[Work instructions]: When you output the entries, begin with the first line and end with the line containing "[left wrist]", keeping each line exactly as it is.

══ Extracted material

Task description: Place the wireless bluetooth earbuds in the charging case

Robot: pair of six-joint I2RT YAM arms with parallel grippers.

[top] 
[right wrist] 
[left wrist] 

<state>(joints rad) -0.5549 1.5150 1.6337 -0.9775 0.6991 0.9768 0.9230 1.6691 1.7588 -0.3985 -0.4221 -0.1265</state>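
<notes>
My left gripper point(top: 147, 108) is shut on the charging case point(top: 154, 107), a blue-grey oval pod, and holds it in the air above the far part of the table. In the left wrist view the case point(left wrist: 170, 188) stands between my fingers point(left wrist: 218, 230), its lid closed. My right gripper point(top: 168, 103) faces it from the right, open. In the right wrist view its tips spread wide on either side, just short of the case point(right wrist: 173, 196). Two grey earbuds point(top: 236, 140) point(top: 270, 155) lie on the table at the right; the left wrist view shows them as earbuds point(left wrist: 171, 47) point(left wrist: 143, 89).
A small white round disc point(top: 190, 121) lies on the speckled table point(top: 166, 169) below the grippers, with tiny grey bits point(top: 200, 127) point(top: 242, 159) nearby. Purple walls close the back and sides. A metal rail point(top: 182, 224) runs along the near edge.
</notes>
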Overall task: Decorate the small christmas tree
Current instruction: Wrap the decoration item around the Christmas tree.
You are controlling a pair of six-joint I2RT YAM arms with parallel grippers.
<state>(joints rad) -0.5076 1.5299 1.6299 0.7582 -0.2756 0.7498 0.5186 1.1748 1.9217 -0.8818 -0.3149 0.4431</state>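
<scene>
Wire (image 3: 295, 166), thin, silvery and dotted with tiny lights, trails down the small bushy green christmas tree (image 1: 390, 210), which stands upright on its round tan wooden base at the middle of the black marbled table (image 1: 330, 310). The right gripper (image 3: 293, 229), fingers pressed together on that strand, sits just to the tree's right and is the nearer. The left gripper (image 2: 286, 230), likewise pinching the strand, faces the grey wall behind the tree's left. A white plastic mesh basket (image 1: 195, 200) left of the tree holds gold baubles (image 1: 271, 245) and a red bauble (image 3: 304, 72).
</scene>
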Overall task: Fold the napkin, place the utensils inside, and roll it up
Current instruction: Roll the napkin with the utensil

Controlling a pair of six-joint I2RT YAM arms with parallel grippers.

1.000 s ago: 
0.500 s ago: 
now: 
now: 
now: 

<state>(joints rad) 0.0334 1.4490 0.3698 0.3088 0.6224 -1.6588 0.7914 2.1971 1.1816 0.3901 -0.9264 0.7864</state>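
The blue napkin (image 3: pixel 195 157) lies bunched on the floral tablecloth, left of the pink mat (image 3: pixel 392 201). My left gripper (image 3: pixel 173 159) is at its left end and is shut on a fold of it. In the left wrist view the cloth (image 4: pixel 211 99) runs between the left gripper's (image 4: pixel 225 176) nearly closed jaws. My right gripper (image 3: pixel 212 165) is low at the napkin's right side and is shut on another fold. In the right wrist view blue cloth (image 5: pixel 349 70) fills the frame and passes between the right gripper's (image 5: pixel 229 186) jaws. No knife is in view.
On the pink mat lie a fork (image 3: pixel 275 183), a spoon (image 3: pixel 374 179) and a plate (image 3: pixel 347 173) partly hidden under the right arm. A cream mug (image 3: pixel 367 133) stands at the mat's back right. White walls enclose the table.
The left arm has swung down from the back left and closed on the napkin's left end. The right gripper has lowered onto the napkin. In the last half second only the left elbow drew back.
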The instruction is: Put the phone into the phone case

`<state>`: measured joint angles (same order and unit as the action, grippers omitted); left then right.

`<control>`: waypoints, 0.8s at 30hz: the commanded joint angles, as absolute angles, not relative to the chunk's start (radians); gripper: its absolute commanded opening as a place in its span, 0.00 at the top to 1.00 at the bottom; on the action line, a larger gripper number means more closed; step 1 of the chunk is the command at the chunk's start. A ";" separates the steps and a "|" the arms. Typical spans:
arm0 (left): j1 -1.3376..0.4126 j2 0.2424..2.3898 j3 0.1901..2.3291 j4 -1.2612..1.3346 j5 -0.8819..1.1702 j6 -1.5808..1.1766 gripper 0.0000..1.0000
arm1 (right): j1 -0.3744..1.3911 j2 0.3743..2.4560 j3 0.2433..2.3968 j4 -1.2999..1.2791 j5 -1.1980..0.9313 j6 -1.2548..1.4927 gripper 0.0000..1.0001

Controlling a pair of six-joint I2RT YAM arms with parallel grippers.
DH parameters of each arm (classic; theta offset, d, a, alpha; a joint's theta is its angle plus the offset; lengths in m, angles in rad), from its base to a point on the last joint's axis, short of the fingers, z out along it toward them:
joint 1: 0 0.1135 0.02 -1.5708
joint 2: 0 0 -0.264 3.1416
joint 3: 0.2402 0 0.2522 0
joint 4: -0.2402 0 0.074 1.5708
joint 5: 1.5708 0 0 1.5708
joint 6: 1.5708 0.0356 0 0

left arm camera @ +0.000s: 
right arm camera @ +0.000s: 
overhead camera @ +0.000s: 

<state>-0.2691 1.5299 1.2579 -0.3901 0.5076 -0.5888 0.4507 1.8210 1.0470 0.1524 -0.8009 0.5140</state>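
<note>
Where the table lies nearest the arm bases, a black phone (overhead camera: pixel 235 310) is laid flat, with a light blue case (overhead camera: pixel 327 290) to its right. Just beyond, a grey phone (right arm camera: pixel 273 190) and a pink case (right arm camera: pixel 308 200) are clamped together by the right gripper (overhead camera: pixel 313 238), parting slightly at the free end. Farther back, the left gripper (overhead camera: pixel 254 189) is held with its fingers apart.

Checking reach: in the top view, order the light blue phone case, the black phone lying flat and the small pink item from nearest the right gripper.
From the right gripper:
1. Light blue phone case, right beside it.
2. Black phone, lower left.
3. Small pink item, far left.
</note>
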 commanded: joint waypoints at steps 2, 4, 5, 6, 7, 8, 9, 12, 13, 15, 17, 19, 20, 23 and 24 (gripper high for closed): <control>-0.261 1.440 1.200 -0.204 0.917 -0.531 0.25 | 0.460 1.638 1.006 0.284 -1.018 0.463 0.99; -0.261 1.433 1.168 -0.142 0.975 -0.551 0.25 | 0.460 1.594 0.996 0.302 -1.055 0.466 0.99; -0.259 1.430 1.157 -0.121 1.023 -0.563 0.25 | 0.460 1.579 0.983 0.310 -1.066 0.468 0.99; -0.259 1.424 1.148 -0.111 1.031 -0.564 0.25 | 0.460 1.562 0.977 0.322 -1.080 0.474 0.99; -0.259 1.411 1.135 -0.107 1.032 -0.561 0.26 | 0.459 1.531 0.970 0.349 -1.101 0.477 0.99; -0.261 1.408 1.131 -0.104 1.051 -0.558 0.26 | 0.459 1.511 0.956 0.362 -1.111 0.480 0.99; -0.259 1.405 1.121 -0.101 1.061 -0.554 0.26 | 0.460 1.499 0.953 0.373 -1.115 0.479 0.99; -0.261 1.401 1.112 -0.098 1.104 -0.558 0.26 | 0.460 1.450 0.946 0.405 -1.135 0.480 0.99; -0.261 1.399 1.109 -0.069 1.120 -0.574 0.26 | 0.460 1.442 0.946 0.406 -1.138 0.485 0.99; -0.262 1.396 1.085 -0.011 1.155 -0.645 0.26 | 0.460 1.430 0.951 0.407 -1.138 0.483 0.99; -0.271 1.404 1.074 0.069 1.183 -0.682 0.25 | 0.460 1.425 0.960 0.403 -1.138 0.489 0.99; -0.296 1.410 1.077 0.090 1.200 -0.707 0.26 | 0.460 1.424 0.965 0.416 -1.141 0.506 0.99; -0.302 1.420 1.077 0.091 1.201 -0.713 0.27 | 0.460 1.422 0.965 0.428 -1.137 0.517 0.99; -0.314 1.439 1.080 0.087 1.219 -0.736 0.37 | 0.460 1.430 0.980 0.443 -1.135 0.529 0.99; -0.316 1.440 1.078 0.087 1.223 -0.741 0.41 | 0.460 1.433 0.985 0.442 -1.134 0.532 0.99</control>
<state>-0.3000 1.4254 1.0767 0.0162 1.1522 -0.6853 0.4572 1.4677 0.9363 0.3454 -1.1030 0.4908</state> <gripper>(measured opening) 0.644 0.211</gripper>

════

[Output for this exercise]:
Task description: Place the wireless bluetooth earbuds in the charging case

Robot: pair of six-joint I2RT YAM arms with parallel grippers.

[top] 
[right wrist] 
[left wrist] 

The answer has been given in full.